Examine the material below and count the lines that hold the word "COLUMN". Report only the number.
________
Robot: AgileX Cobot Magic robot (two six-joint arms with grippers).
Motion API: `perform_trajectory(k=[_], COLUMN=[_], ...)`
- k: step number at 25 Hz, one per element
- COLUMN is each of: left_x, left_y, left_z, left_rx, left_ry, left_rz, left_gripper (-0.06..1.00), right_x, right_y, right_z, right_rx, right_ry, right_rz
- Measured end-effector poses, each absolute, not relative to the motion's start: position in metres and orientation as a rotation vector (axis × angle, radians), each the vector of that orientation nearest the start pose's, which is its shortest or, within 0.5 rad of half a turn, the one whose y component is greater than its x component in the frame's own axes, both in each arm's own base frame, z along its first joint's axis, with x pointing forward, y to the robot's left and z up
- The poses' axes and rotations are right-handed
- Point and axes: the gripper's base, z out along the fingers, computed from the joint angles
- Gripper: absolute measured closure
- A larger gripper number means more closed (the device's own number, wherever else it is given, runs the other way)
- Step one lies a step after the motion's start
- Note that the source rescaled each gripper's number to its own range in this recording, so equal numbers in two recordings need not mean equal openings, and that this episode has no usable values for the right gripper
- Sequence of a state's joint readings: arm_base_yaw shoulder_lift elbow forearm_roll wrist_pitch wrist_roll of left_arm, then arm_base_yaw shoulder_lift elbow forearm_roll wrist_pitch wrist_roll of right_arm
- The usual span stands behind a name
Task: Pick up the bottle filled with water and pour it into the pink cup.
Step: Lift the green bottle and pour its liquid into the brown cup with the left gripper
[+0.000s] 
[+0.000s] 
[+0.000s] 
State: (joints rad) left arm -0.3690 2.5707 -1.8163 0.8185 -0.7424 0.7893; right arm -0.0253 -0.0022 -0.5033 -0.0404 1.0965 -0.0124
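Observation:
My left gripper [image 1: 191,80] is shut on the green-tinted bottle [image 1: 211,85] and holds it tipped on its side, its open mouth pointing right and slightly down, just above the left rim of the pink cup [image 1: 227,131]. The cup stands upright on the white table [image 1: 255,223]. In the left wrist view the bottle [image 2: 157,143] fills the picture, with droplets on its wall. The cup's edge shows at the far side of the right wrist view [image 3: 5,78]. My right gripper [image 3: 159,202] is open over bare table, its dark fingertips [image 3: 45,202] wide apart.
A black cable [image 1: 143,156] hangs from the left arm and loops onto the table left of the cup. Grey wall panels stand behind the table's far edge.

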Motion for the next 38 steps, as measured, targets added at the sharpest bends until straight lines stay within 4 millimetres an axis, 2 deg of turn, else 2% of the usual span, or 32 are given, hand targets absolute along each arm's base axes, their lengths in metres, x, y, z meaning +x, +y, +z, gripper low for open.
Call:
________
● **Answer below**
2